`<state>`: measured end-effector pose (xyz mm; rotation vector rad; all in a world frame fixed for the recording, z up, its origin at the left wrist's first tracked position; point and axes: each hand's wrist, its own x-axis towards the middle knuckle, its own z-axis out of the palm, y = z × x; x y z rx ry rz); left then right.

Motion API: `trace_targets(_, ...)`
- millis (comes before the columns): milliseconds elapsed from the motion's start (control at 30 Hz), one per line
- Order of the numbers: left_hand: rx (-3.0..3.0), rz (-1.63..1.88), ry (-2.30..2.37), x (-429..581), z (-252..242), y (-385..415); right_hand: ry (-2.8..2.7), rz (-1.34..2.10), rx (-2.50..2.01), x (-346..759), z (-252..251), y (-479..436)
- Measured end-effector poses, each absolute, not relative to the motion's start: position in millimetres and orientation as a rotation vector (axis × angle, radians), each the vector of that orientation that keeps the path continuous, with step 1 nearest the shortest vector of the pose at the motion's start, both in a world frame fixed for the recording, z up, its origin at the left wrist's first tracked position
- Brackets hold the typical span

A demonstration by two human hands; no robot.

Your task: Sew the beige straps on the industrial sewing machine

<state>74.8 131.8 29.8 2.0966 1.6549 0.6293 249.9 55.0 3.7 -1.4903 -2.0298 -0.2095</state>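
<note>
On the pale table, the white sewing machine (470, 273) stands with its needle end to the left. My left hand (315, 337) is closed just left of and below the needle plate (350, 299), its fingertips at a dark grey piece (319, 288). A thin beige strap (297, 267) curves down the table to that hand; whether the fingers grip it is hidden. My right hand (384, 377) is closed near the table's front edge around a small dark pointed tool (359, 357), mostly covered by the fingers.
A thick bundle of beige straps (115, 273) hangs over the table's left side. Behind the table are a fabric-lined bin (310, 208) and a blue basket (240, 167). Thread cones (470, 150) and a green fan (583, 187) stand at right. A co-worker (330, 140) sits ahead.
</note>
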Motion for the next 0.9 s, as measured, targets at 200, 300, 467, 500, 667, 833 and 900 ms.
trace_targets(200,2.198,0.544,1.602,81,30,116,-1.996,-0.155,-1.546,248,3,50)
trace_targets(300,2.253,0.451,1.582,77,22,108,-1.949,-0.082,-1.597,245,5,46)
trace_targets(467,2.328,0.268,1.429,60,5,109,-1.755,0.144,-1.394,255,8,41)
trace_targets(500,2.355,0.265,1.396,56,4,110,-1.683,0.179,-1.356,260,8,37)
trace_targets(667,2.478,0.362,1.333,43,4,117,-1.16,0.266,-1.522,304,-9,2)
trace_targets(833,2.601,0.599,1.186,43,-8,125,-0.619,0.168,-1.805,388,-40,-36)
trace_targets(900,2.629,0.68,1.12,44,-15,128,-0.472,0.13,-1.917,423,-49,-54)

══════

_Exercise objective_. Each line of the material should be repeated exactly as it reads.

_Written response_.
`<state>`: measured end-effector pose (xyz mm; rotation vector rad; all in a world frame fixed for the recording, z up, its origin at the left wrist's first tracked position; point and axes: each hand's wrist, its own x-axis towards the middle knuckle, its own z-axis out of the palm, y = z × x; x y z rx ry rz); left then right.

Motion API: `trace_targets(_, ...)`
- millis (comes before the columns): milliseconds elapsed from the motion's start (control at 30 Hz), one per line
- Order of the numbers: left_hand: rx (-3.0..3.0), rz (-1.63..1.88), ry (-2.30..2.37), x (-429..581), z (-252..242), y (-385..415); right_hand: ry (-2.8..2.7), rz (-1.34..2.10), rx (-2.50..2.01), x (-346..759), z (-252..251), y (-479..436)
- Measured end-effector poses, each absolute, not relative to the motion's start: position in millimetres and orientation as a rotation vector (axis × angle, radians), each the vector of that orientation that keeps the path continuous, with step 1 nearest the shortest vector of the pose at the motion's start, both in a world frame fixed for the recording, z up, its origin at the left wrist's first tracked position
- Brackets hold the typical span

A demonstration by two human hands; no robot.

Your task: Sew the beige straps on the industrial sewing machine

<state>74.8 131.8 29.8 2.0966 1.6549 0.6293 249.9 55.0 3.7 -1.4903 -2.0298 -0.2095</state>
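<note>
On the pale table, the white sewing machine (470, 273) stands with its needle end to the left. My left hand (315, 337) is closed just left of and below the needle plate (350, 299), its fingertips at a dark grey piece (319, 288). A thin beige strap (297, 267) curves down the table to that hand; whether the fingers grip it is hidden. My right hand (384, 377) is closed near the table's front edge around a small dark pointed tool (359, 357), mostly covered by the fingers.
A thick bundle of beige straps (115, 273) hangs over the table's left side. Behind the table are a fabric-lined bin (310, 208) and a blue basket (240, 167). Thread cones (470, 150) and a green fan (583, 187) stand at right. A co-worker (330, 140) sits ahead.
</note>
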Motion for the next 0.9 s, as measured, targets at 200, 300, 467, 500, 667, 833 and 900 ms.
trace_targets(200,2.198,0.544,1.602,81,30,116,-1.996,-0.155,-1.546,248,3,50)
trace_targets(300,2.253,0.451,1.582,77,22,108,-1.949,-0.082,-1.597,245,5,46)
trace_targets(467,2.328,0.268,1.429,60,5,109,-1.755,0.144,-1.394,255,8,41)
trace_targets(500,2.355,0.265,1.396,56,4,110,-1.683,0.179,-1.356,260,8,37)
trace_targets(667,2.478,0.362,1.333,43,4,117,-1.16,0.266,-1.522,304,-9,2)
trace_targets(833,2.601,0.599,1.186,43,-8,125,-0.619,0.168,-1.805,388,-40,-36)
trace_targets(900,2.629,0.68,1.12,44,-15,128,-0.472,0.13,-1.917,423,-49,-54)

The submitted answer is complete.